Andreas Dorau originaire de Hambourg, auteur de chansons et interprète de musique électronique, qui, teenager, a réussi dès 1981 un grand coup avec Fred vom Jupiter, tube naïf et malicieux de la Nouvelle Vague allemande, explique à musikblog.de, l’organe du milieu, : “Je ne crois pas que l’on puisse anticiper les attentes, à moins qu’on s’appelle Scooter; ce groupe fait vraiment de la musique Lego et même très bien, selon moi. Mais si je faisais cela, je me trouverais stupide et cela me fâcherait d’autant plus, si même ça ne fonctionne pas. La musique, je la fais d’abord pour moi!”

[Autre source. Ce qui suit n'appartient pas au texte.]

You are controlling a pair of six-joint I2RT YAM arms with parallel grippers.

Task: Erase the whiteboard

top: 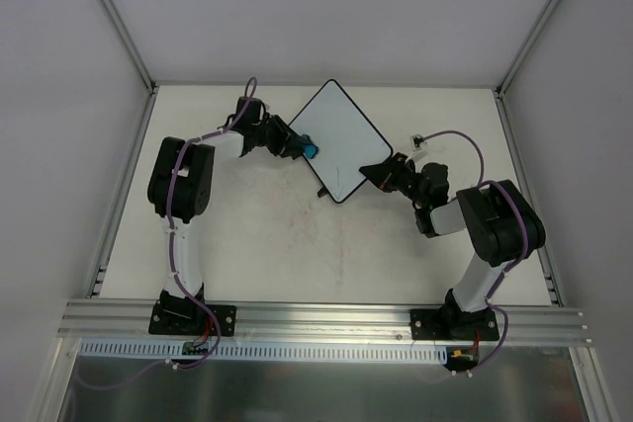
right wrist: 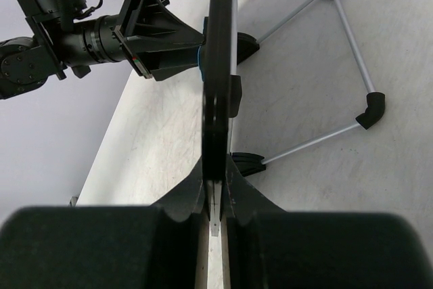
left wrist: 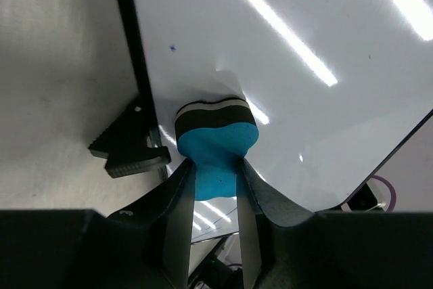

Après quelque quatre décennies sur la scène indépendante, il écrit ces lignes auto-ironiques : “J’ai un physique de radio, ma voix n’est pourtant pas si bonne que ça”, et clarifie ce faisant sa relation avec la musique mainstream bien calculée. “Dans le cas présent, j’avais tout simplement depuis cinq ans l’expression “physique de radio” sur un bout de papier, mais je ne savais pas si ça ne faisait pas trop m’as-tu-vu et si les applaudissements ne viendraient pas du mauvais côté, pas mal fou fou non. J’essaie en règle générale de faire une musique au-delà des genres.” Et Sven Regener quant à lui - un écrivain, un scénariste et un chanteur du groupe berlinois de blues allemand Element of Crime, qui n’est pas avare de boutades lorsqu’il s’agit de musique pop - commente, laconique, dans la Neue Zürcher Zeitung, la valeur littéraire des textes des chansons de la façon suivante” : “Ils ne sont pas là pour être lus, mais ils doivent être entendus!”
De la bonne musique pop? The Element of Crime : un hotdog au port, source Vertigo TV/Youtube
LE BON SUPPOSE LE MAUVAIS
Un débat sur la bonne musique pop se terminerait donc sur un match nul. Ce qu’il y a de bien dans l’actuelle musique pop mondialisée, c’est qu’à chaque produit commercialisé, on a l’impression que suivront dix autres qui échapperont à toute règle. Tout ceci est question de perception et d’intérêt pour un matériau encore inconnu. Il reste à savoir si un demi-siècle après Sgt. Pepper ou 40 ans après la mort d’Elvis, il y a encore suffisamment de possibilités de combinaisons musicales dans la pop pour que les talents de la relève puissent être vraiment originaux.
Rien de nouveau sous le soleil, dirons-nous! Donc pas de panique, d’autres secteurs, telle l’industrie de la mode, démontrent qu’on peut vivre avec et même très bien en vivre. Par ailleurs, il va assurément y avoir constamment de nouvelles technologies qui vont générer de nouveaux sons, de nouveaux styles et de nouvelles attitudes. Et puis au bout du compte, le légendaire tourne-disque de Technics MK 1200 n’a pas été inventé dans les années 70 pour le scratch ou pour tourner à l’envers. La bonne pop vit d’un savoir-faire, mais aussi de la résistance, de la surprise et de la folie des grandeurs. Elle a probablement besoin de la banalité pour la dépasser et pour pratiquer la satire qui s’en joue avec efficacité.